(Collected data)
- - -

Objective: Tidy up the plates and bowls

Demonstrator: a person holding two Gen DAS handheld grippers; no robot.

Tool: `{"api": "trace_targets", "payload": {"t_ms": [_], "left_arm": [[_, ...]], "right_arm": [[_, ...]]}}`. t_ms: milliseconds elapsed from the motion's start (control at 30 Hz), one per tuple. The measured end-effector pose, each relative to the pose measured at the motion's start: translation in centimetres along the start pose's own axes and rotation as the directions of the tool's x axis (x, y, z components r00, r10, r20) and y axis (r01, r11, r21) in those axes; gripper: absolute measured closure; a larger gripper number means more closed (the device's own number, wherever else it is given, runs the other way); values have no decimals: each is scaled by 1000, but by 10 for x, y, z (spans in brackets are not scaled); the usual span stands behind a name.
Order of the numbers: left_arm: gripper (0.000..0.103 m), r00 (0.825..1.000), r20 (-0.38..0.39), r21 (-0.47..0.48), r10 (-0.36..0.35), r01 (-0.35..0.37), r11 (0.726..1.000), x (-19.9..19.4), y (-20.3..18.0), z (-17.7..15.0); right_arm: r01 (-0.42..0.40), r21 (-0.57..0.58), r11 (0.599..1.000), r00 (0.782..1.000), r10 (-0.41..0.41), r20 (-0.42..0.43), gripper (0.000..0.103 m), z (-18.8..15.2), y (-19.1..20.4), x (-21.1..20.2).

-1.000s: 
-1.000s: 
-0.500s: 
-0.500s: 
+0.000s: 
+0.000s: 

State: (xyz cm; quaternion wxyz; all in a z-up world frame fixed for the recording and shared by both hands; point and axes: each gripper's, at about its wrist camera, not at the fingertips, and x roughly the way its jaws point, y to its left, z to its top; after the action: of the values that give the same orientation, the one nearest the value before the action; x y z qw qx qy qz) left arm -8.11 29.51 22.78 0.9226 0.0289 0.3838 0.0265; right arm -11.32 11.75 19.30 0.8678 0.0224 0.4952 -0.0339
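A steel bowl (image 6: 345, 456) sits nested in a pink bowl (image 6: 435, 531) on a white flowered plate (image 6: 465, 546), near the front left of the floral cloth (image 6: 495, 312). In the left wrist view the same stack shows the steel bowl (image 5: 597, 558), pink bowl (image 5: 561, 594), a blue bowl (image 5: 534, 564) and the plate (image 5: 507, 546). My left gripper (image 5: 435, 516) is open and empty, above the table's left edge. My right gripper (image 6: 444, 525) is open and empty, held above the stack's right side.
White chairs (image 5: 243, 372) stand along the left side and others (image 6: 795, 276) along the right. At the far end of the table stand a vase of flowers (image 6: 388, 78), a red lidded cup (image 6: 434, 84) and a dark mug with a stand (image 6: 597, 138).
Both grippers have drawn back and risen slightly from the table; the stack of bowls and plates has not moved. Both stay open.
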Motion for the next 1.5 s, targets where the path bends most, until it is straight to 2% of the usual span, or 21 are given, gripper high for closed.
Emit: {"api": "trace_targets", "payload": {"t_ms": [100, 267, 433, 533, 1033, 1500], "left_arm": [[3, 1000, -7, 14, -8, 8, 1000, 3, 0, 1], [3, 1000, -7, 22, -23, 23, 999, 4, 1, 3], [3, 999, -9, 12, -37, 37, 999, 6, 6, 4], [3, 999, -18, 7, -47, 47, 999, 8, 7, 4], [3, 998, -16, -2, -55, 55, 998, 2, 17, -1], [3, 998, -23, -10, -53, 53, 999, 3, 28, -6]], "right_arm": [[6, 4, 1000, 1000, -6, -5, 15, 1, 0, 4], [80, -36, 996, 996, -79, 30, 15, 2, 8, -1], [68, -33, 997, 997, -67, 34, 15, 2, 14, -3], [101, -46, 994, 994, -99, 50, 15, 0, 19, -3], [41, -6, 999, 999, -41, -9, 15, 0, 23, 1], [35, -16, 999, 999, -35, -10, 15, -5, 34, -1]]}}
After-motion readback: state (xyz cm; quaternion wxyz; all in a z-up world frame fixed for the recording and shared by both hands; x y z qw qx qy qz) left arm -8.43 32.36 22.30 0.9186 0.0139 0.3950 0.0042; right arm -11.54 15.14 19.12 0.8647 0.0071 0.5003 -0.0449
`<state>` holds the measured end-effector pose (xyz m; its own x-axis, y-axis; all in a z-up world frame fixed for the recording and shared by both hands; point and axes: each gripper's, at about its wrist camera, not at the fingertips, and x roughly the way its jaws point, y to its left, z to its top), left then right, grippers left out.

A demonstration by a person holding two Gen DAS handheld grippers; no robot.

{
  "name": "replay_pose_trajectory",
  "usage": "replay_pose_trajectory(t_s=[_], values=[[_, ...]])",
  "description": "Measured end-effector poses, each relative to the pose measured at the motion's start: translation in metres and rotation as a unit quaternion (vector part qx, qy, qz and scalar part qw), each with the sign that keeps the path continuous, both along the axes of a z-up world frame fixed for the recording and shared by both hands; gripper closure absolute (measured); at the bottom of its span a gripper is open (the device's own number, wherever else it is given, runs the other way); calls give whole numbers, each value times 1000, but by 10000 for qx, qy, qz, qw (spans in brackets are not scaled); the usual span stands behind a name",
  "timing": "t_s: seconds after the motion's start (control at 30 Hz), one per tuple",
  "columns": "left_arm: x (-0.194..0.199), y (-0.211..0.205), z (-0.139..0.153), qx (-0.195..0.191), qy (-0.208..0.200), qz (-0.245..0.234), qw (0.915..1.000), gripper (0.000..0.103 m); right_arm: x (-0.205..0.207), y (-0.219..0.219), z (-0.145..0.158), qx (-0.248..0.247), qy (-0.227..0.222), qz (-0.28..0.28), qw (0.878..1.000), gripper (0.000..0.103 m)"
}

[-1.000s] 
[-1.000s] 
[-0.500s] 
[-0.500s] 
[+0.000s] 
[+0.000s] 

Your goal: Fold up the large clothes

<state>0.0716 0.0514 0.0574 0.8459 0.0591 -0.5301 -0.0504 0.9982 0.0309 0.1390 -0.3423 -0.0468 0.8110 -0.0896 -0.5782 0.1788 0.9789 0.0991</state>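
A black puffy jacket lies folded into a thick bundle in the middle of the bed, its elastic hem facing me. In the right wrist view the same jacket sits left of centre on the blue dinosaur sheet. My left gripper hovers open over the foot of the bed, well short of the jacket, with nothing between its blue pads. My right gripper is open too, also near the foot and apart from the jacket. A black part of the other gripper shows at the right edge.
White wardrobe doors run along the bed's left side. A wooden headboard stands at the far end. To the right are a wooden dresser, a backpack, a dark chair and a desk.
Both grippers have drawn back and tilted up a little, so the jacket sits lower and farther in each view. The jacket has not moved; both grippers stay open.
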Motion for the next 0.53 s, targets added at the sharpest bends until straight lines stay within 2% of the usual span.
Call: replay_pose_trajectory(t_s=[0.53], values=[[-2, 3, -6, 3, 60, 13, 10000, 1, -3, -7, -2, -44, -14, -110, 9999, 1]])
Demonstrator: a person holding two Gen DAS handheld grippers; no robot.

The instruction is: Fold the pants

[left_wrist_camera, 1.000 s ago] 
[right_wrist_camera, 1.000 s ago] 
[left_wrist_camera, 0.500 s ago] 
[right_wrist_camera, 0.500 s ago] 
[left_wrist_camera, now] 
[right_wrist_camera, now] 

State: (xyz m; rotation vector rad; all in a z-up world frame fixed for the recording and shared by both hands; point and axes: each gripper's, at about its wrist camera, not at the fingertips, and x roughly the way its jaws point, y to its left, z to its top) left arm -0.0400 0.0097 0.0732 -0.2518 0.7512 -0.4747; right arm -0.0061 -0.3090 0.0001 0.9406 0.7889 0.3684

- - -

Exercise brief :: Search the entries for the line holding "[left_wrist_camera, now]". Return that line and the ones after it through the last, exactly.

Task response ::
[left_wrist_camera, now] 
[right_wrist_camera, now] 

State: (xyz m; rotation vector rad; all in a z-up world frame fixed for the recording and shared by both hands; point and axes: each gripper's, at about its wrist camera, not at the fingertips, and x roughly the way its jaws point, y to its left, z to its top) left arm -0.0400 0.0097 0.0732 -0.2518 0.7512 -0.4747; right arm -0.0061 -0.3090 0.0001 0.9406 0.7889 0.3684

This answer has no further content.